## [ASSIGNMENT]
Copy each line below holding "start".

---- DATASET EXCERPT

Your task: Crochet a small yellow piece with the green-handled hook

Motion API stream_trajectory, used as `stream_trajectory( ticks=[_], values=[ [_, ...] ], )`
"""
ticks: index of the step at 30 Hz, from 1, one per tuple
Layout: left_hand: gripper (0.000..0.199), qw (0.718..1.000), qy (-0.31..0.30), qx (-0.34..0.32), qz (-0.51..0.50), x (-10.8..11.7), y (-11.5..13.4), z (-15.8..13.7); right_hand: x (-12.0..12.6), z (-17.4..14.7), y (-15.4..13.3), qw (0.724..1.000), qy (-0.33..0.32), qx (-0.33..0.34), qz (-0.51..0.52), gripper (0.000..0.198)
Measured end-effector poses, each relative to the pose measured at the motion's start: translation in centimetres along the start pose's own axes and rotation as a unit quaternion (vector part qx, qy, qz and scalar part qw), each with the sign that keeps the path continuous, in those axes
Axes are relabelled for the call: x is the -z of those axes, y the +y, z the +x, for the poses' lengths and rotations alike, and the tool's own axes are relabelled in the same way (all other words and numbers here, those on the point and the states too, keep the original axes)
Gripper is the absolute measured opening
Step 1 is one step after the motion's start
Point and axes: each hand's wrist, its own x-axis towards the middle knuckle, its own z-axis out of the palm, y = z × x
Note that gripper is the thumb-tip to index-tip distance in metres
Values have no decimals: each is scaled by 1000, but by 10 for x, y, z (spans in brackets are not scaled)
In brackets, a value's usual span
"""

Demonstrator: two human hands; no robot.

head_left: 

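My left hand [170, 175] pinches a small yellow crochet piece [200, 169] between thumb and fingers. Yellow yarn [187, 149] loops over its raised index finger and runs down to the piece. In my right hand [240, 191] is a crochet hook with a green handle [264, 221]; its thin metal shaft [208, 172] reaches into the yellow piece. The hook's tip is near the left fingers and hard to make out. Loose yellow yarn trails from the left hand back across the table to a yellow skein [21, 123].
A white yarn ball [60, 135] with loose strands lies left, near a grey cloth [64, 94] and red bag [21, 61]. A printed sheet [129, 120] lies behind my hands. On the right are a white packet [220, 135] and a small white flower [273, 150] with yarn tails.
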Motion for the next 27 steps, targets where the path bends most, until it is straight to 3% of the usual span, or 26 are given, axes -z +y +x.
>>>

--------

## [YOUR SOLUTION]
Measured end-effector poses, each relative to the pose measured at the motion's start: translation in centimetres along the start pose's own axes and rotation as a unit quaternion (vector part qx, qy, qz and scalar part qw), each with the sign that keeps the path continuous, in those axes
Step 1 is one step after the motion's start

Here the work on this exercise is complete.